2.6 KiB
CSE559A Lecture 9
Continue on ML for computer vision
Backpropagation
Computation graphs
SGD update for each parameter
w_k\gets w_k-\eta\frac{\partial e}{\partial w_k}
e is the error function.
Using the chain rule
Suppose k=1, e=l(f_1(x,w_1),y)
Example: e=(f_1(x,w_1)-y)^2
So h_1=f_1(x,w_1)=w^T_1x, e=l(h_1,y)=(y-h_1)^2
\frac{\partial e}{\partial w_1}=\frac{\partial e}{\partial h_1}\frac{\partial h_1}{\partial w_1}
\frac{\partial e}{\partial h_1}=2(h_1-y)
\frac{\partial h_1}{\partial w_1}=x
\frac{\partial e}{\partial w_1}=2(h_1-y)x
For the general cases,
\frac{\partial e}{\partial w_k}=\frac{\partial e}{\partial h_K}\frac{\partial h_K}{\partial h_{K-1}}\cdots\frac{\partial h_{k+2}}{\partial h_{k+1}}\frac{\partial h_{k+1}}{\partial h_k}\frac{\partial h_k}{\partial w_k}
Where the upstream gradient \frac{\partial e}{\partial h_K} is known, and the local gradient \frac{\partial h_k}{\partial w_k} is known.
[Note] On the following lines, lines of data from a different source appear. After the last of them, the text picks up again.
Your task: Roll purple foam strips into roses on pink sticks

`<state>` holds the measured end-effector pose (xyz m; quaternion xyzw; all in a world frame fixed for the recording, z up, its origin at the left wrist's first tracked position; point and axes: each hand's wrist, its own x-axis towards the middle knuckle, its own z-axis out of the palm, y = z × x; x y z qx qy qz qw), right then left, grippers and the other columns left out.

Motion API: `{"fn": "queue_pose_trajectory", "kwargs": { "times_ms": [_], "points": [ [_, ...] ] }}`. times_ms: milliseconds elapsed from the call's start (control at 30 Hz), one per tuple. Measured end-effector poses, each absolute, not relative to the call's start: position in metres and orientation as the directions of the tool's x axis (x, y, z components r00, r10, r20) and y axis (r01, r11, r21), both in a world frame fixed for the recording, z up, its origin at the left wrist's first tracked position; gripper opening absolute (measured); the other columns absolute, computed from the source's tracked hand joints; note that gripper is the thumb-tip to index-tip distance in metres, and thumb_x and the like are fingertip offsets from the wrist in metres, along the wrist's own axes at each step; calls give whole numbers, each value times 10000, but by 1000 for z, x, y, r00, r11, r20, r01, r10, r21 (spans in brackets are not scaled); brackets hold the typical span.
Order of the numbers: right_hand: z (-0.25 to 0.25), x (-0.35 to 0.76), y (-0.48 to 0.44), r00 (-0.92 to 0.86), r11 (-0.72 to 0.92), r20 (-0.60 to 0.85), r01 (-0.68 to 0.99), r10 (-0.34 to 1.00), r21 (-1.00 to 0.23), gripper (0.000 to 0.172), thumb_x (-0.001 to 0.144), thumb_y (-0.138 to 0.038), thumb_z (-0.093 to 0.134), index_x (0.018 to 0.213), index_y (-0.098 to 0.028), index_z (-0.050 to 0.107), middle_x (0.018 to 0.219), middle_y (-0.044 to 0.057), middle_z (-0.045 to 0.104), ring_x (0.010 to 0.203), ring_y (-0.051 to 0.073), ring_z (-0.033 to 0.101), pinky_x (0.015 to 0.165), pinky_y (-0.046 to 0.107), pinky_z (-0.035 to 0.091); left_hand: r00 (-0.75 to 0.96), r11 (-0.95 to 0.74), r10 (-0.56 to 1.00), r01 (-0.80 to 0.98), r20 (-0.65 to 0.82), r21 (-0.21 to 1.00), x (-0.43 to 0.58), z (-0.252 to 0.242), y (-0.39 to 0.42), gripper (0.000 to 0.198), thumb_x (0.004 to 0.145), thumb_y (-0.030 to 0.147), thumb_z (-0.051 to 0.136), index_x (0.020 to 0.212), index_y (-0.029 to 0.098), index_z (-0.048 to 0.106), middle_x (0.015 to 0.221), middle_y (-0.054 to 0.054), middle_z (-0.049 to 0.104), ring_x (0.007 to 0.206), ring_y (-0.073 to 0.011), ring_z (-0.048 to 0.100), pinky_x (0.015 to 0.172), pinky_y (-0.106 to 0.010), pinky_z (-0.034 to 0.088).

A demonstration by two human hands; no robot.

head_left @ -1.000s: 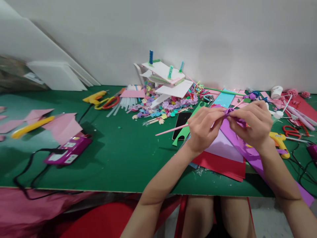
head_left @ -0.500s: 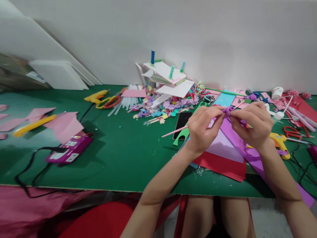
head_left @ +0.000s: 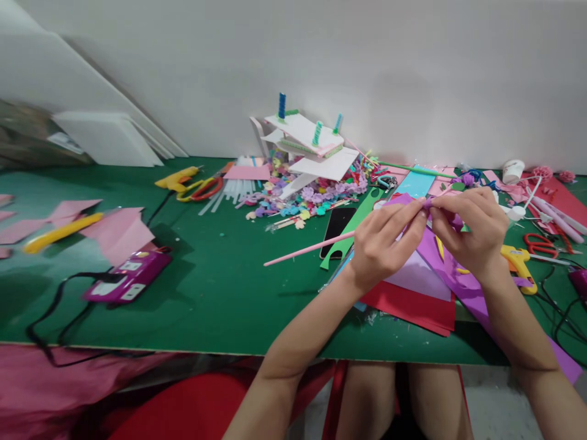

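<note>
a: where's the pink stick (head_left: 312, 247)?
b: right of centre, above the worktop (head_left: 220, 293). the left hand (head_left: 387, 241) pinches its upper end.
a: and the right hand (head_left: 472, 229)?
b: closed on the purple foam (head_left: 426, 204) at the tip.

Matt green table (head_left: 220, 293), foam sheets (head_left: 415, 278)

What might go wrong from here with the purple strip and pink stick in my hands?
The purple strip is pinched only by fingers of the right hand, so it may slip loose. The pink stick juts far past the left hand and might knock the phone below it. The yellow glue gun lies near the right wrist, which could brush it.
</note>
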<state>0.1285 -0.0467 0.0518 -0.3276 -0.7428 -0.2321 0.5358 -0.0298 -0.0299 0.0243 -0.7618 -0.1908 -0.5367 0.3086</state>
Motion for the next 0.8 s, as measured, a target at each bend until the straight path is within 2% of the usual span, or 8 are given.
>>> {"fn": "queue_pose_trajectory", "kwargs": {
  "times_ms": [67,233,333,433,667,800],
  "points": [
    [52,128,-48,-190,667,944,744,269,-41,90,833,-136,612,844,-225,624,581,-46,630,526,113,551,611,293,415,343,-734,-43,627,938,-263,-29,25,-29,182,827,65,613,985,153,630,969,-85,748,868,-168,683,697,-276,557],
    [53,129,-49,-192,683,921,724,340,-101,76,846,-145,593,839,-212,629,577,-42,613,529,114,538,605,289,403,279,-824,5,546,960,-154,-27,25,-26,147,828,198,661,960,153,618,938,-90,734,832,-167,685,713,-294,570],
    [54,130,-49,-222,703,908,704,355,-102,73,854,-158,585,837,-215,627,561,-47,594,518,112,522,603,286,403,243,-855,58,512,968,-77,-28,24,-25,129,821,137,666,938,164,617,910,-67,735,833,-144,685,720,-268,565],
    [54,130,-48,-242,713,909,696,339,-81,73,854,-152,591,844,-219,620,575,-44,606,523,111,524,611,286,409,219,-874,94,486,971,-25,-28,25,-26,147,811,86,665,926,164,616,901,-55,739,832,-130,689,736,-256,565],
    [53,131,-46,-307,709,924,703,230,57,156,828,-104,627,882,-248,598,675,-54,691,589,110,600,660,302,416,71,-902,187,406,980,143,-23,26,-31,159,805,65,656,861,181,562,824,-11,725,779,-114,694,703,-244,571],
    [52,130,-46,-288,704,935,708,208,61,155,822,-99,613,873,-244,592,675,-57,694,571,106,593,642,303,410,106,-905,198,401,974,141,-23,25,-32,155,818,59,629,867,186,555,849,-20,713,770,-113,668,685,-247,564]
  ]
}}
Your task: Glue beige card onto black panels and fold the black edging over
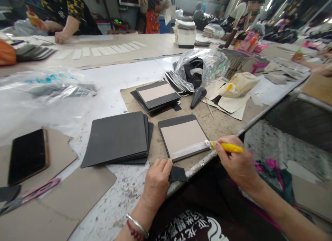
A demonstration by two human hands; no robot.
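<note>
My right hand (237, 161) is closed round a yellow-handled brush (228, 147). Its white bristles lie on the near right edge of a dark board with a beige panel (183, 135), which lies flat by the table's front edge. My left hand (157, 180) rests on the table at that board's near left corner, fingers curled and pinching a small black piece (177, 174). A stack of dark boards (118, 139) sits just left of the panel board.
Another stack of panel boards (157, 95) lies farther back, beside a black cone-shaped object (197, 96) and a clear plastic bag (204, 66). A phone (27, 156) and pink scissors (31, 195) lie at the left. Other people work at the far side of the table.
</note>
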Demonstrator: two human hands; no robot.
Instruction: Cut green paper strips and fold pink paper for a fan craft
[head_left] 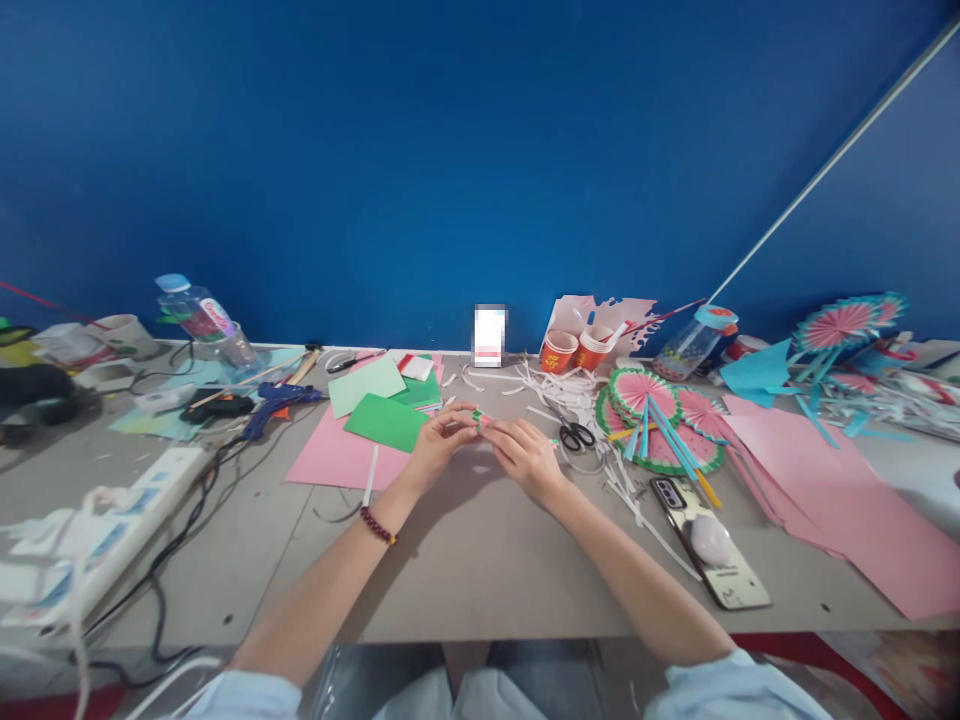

General backpropagation algorithm
The adding layer is the gradient distributor layer. The multiplying layer is the gradient switcher layer. The max operation is the gradient router layer.
Simple example: Element-wise operation (ReLU)
f(x)=ReLU(x)=max(0,x)
\frac{\partial z}{\partial x}=\begin{pmatrix}
\frac{\partial z_1}{\partial x_1} & 0 & \cdots & 0 \\
0 & \frac{\partial z_2}{\partial x_2} & \cdots & 0 \\
\vdots & \vdots & \ddots & \vdots \\
0 & 0 & \cdots & \frac{\partial z_n}{\partial x_n}
\end{pmatrix}
Where \frac{\partial z_i}{\partial x_j}=1 if i=j and z_i>0, otherwise \frac{\partial z_i}{\partial x_j}=0.
When \forall x_i<0 then \frac{\partial z}{\partial x}=0 (dead ReLU)
Other examples on ppt.
Convolutional Neural Networks
Basic Convolutional layer
Flatten layer
Fully connected layer, operate on vectorized image.
With the multi-layer perceptron, the neural network trying to fit the templates.
Convolutional layer
Limit the receptive fields of units, tiles them over the input image, and share the weights.
Equivalent to sliding the learned filter over the image , computing dot products at each location.
Padding: Add a border of zeros around the image. (higher padding, larger output size)
Stride: The step size of the filter. (higher stride, smaller output size)